## Exercise description
Read the data below line by line and copy each one with "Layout" in it.

[Dataset records]
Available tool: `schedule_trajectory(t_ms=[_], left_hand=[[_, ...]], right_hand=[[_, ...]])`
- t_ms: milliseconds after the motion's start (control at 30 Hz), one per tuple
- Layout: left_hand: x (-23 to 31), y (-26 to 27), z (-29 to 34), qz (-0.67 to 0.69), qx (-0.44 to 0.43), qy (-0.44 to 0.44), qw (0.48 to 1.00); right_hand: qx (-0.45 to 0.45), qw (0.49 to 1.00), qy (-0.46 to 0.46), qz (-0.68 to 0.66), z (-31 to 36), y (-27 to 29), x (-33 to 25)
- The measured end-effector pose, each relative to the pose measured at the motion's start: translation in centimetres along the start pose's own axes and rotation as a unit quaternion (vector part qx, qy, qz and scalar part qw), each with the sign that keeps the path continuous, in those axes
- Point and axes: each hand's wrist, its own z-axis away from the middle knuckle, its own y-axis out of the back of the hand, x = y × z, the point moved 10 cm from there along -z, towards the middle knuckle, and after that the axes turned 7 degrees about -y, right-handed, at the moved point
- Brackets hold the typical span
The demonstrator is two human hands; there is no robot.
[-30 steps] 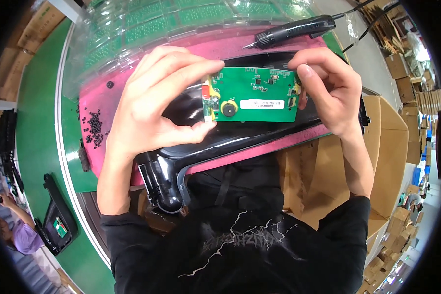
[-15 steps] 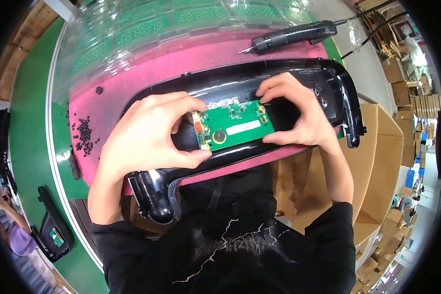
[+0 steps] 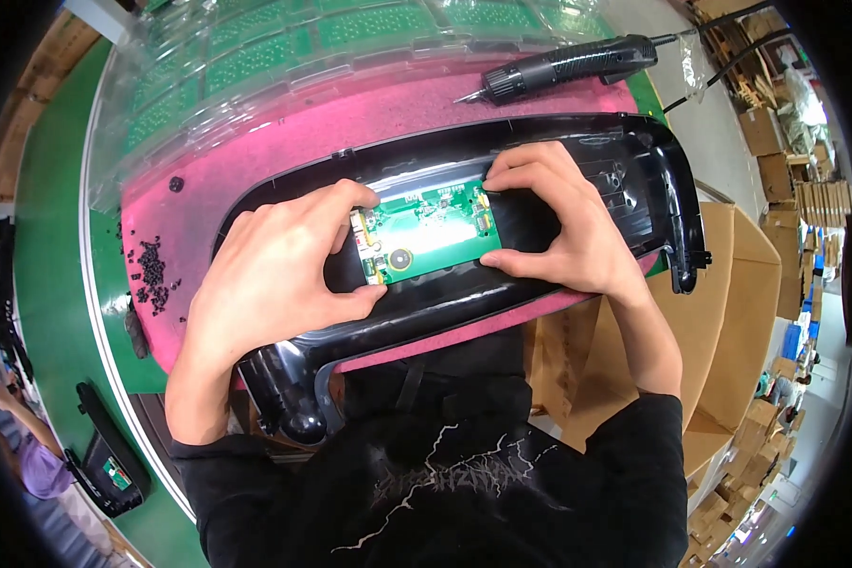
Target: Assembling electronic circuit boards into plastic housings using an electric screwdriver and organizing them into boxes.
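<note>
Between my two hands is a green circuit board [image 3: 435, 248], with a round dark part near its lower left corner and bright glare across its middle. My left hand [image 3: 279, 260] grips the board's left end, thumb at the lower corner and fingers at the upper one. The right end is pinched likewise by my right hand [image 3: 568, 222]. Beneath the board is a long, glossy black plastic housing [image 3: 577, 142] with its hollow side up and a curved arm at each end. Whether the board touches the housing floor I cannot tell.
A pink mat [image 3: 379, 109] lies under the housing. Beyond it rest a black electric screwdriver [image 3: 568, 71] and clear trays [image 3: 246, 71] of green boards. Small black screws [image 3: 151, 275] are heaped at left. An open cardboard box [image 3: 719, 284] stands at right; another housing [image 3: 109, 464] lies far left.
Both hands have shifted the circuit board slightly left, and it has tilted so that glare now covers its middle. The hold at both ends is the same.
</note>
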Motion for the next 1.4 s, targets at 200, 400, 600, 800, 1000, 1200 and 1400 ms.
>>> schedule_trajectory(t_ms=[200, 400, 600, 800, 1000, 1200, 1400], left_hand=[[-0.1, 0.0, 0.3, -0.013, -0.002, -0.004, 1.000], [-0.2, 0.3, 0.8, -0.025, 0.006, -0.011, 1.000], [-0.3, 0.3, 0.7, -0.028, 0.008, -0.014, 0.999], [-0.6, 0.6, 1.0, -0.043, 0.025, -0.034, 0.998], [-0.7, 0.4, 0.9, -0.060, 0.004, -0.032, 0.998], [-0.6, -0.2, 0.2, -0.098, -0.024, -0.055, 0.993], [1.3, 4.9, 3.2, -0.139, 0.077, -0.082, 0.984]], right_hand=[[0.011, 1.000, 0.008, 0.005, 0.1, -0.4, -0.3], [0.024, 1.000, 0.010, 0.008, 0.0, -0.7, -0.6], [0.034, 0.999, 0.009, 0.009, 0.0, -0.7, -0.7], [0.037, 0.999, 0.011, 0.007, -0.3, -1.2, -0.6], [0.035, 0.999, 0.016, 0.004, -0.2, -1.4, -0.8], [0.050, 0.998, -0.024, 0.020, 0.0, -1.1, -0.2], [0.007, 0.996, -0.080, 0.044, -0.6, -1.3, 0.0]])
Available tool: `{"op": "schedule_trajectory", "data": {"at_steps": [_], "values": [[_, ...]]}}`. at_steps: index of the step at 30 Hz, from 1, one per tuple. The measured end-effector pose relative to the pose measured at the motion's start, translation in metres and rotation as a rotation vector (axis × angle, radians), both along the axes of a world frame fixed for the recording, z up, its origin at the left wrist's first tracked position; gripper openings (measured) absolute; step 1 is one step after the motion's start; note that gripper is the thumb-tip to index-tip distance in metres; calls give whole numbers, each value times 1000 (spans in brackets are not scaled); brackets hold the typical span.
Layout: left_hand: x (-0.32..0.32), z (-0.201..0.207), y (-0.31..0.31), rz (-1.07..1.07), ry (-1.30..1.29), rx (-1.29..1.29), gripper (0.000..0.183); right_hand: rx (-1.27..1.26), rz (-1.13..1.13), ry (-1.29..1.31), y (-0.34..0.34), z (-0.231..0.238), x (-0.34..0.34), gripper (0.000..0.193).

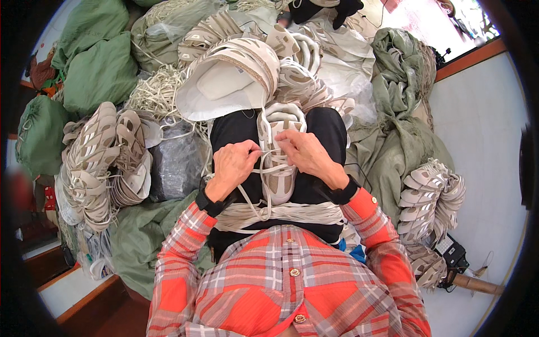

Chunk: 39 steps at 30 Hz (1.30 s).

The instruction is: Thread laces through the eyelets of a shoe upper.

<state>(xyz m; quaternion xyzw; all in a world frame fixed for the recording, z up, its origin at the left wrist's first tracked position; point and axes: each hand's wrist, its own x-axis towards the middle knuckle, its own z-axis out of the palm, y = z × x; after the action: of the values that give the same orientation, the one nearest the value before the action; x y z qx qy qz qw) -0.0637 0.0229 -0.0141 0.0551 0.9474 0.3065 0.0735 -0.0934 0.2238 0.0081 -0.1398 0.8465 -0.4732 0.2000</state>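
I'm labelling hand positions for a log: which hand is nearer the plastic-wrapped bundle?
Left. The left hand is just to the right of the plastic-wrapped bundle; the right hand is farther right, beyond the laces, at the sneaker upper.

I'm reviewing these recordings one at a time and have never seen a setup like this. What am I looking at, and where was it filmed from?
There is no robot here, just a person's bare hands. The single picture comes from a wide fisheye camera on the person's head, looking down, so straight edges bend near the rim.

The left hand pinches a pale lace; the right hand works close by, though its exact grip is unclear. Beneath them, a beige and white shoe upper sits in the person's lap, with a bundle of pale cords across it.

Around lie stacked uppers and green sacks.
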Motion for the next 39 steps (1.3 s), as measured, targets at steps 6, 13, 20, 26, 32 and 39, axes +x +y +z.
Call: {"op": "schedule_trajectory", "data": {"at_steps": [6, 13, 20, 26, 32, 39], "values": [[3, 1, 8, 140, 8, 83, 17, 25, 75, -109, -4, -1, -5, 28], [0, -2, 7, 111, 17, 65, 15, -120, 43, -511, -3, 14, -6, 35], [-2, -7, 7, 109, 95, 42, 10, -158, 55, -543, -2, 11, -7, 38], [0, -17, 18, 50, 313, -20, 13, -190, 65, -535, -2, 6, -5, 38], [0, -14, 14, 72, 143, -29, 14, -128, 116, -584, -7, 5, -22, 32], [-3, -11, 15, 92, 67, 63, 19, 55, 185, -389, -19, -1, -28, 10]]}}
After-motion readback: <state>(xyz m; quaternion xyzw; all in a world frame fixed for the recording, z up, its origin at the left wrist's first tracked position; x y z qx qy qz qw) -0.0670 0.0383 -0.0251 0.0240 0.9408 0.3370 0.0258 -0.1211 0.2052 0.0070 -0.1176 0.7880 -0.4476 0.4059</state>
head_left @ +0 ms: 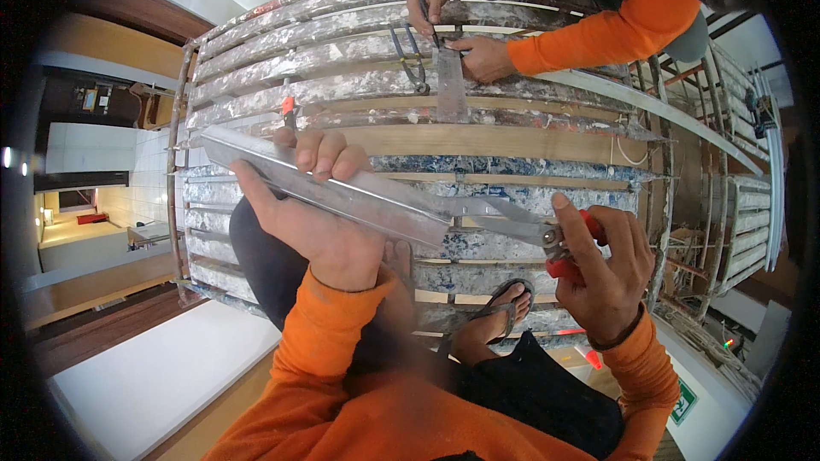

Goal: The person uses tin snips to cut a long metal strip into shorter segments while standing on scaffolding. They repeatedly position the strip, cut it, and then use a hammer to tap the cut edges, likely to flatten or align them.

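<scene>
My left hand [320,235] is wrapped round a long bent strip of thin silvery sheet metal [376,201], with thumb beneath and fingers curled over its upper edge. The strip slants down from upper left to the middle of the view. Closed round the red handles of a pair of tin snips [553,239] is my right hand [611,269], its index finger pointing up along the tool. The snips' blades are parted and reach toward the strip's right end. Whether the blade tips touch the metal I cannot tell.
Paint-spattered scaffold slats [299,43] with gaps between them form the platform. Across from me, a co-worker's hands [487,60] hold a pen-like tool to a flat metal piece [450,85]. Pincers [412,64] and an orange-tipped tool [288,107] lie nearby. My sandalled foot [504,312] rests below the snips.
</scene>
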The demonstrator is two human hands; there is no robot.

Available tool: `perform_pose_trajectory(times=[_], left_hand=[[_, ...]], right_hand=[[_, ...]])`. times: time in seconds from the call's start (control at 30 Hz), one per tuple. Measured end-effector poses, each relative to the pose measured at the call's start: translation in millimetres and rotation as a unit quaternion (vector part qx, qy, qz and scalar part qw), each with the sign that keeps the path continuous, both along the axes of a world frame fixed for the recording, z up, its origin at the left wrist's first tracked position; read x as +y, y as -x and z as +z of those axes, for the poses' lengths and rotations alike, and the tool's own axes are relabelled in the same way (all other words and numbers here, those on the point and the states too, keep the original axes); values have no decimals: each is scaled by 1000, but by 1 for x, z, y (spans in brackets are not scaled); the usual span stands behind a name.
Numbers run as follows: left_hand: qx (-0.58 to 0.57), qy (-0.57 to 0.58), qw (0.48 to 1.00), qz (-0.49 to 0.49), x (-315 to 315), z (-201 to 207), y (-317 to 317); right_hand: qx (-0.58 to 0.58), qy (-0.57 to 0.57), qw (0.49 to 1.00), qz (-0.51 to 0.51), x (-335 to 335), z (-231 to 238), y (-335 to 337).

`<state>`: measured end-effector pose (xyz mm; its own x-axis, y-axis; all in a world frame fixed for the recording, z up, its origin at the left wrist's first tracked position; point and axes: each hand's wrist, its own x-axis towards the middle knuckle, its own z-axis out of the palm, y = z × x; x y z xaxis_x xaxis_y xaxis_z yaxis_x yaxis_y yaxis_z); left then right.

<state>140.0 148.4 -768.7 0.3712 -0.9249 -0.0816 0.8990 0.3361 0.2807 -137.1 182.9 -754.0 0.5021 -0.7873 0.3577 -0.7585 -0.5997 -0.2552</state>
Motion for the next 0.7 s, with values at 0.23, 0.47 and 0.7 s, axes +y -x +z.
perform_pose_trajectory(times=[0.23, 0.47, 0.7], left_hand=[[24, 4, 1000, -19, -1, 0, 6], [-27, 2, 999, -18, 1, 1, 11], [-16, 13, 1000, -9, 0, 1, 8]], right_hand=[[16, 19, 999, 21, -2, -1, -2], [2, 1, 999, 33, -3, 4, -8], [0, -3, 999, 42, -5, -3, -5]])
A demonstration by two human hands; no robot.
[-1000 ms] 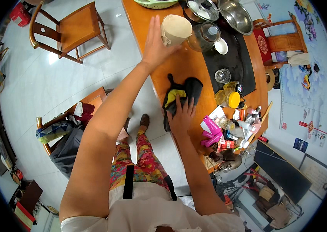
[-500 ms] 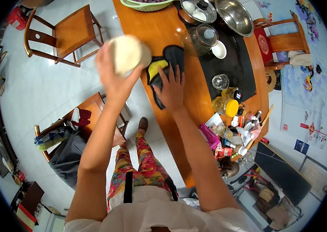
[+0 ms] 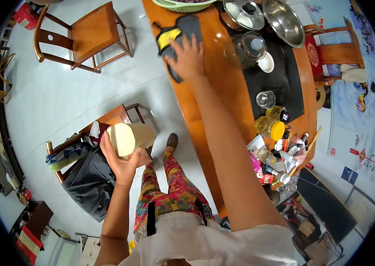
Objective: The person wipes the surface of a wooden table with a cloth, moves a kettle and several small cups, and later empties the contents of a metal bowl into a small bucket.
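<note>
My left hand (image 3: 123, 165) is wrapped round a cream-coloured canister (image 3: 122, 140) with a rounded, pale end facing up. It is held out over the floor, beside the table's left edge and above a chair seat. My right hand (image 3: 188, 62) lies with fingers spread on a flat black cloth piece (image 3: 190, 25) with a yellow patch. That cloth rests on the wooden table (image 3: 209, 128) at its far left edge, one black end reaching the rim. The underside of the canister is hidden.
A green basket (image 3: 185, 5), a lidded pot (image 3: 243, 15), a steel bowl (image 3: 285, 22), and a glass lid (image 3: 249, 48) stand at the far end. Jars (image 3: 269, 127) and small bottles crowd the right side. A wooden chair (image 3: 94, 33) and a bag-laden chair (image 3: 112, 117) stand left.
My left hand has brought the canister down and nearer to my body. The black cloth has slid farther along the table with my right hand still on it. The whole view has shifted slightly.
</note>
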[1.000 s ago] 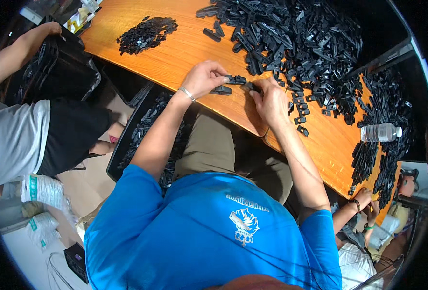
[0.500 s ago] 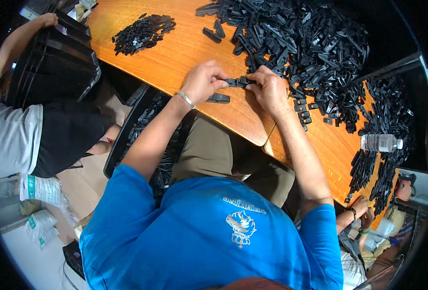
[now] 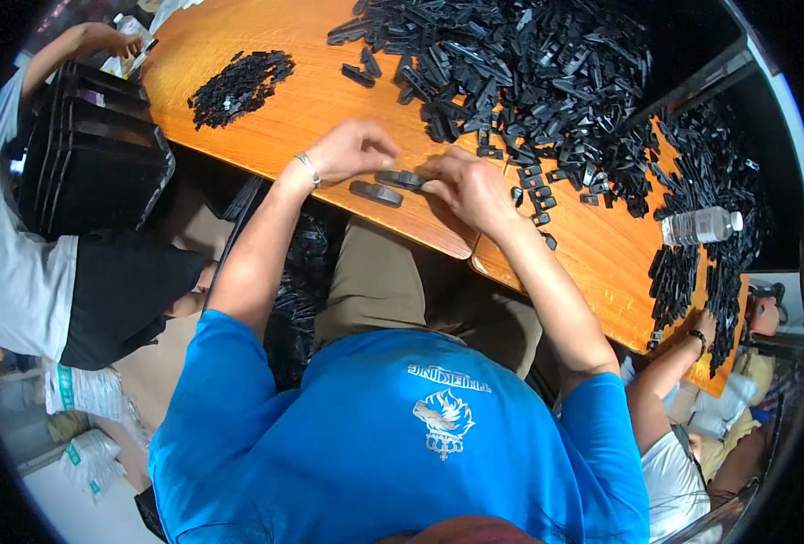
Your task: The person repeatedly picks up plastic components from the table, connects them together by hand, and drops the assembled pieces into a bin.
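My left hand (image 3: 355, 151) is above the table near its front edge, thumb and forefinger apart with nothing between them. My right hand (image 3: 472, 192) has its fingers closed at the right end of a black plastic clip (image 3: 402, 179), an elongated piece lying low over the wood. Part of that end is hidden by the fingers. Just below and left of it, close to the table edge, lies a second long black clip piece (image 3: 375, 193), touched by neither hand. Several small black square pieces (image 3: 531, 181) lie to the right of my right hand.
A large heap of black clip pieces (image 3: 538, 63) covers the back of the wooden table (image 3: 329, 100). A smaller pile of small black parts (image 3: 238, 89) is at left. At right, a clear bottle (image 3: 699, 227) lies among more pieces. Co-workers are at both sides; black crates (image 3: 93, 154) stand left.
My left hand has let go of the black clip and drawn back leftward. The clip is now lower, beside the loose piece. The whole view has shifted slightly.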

## Answer for this exercise
- Layout: left_hand: x (-23 to 31), y (-26 to 27), z (-29 to 34), qz (-0.67 to 0.69), qx (-0.44 to 0.43), qy (-0.44 to 0.44), qw (0.48 to 1.00); right_hand: qx (-0.45 to 0.45), qw (0.49 to 1.00), qy (-0.46 to 0.46), qz (-0.68 to 0.66), z (-31 to 36), y (-27 to 29), x (-33 to 25)
Layout: left_hand: x (-0.32..0.32), z (-0.201..0.207), y (-0.31..0.31), rz (-1.07..1.07), ry (-1.30..1.29), rx (-1.29..1.29), gripper (0.000..0.183); right_hand: rx (-1.27..1.26), rz (-1.13..1.13), ry (-1.29..1.31), y (-0.34..0.34), z (-0.231..0.238), x (-0.34..0.34), gripper (0.000..0.193).

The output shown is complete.